PROBLEM REQUIREMENTS. Only lines containing "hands" are wanted from the data below. Copy those lines.

GIVEN ENTRIES.
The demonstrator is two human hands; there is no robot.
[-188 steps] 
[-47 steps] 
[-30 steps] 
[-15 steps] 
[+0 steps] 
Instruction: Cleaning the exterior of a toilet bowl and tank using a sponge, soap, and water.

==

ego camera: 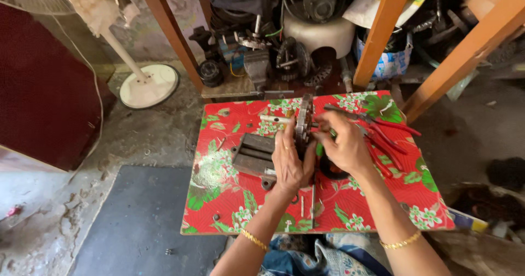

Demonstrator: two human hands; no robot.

EXERCISE OUTPUT.
The demonstrator is two human hands; there is no robot.
Demonstrator: two human hands; no robot.

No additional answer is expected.